Я замерла, с затаенным злорадством ожидая, когда нагрянет детектив. Мужчина, который, как я ни силилась разглядеть хоть что-нибудь еще, оставался для меня невидимкой и которого я, имея в качестве скудных улик синие штаны и грязные рабочие ботинки, стала считать маленьким, толстым электриком, продолжал стонать. Наконец раздался завершающий вопль, принесший облегчение нам обоим.
Мужчина поднялся, в последний раз спустил воду, вероятно, чтобы смыть окурок, относительно которого я питала некоторые надежды, считая, что по своей пролетарской привычке он просто-напросто швырнет его на пол, не загасив. Потом он открыл дверь и вышел.
Я снова осталась одна и радовалась, что могу выпрямиться, размять руки и ноги, спокойно вздохнуть и наконец-то пописать. Но пока я вот так сидела, прислушиваясь к себе самой, готовая в любую минуту замереть, и потом, когда дело было сделано и я решала для себя сложный вопрос, имею ли я право спустить воду из сливного бачка, который, как я уже слышала, исполнял свою работу с долгим шумом и грохотом, в голове у меня стали проноситься мысли одна ужаснее другой: куда подевался этот чертов магазинный детектив? сколько сейчас времени на самом деле? когда этот магазин закрывается?
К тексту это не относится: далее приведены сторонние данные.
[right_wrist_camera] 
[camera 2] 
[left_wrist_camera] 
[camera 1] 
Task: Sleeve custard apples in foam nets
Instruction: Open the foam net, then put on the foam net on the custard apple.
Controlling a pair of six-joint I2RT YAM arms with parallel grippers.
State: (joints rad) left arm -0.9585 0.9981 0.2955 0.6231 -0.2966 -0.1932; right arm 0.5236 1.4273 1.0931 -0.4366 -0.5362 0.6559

И вдруг на совершенно пустом месте у меня перед глазами нарисовалась отнюдь не идиллическая призрачная картина: на лестничной площадке между вторым и третьим этажом в луже собственной крови, с неестественно вывернутыми руками, со сломанной шеей и раскроенным черепом лежит он, магазинный детектив. В окоченевшем левом кулаке с побелевшими костяшками он сжимает полупустой пластиковый мешок, а запястье другой руки сжимает врач, молча покачивая головой, не находя у пострадавшего никаких признаков пульса. Шофер «скорой помощи» курит, прислонившись к стене возле носилок, вокруг на положенном расстоянии сгрудились продавщицы с побледневшими лицами.
Я готова была разрыдаться, но глаза у меня оставались сухими и всё смотрели на дверь; призрачная картина бесследно исчезла, и дверь выглядела теперь как пустой экран в квартире у моих знакомых, когда все отпускные слайды уже показаны и включили свет.
Глубокая тишина, нарушаемая лишь шумом, бульканьем и гудением жидкостей и газа по трубам, мерцание непроизвольно подмигивающего неонового света, который окрашивал мое тело в цвет подтаявшего рыбного филе, желание курить, ставшее в какой-то момент неистовым, а потом ослабевшее и непостижимым образом превратившееся в воспоминание, тающие облачка надежды на избавление, на конец этого ожидания — все это погрузило меня в какое-то меланхолическое состояние, исполненное противоречивой гармонии, я была и йогом, и гипнотизером в одном лице.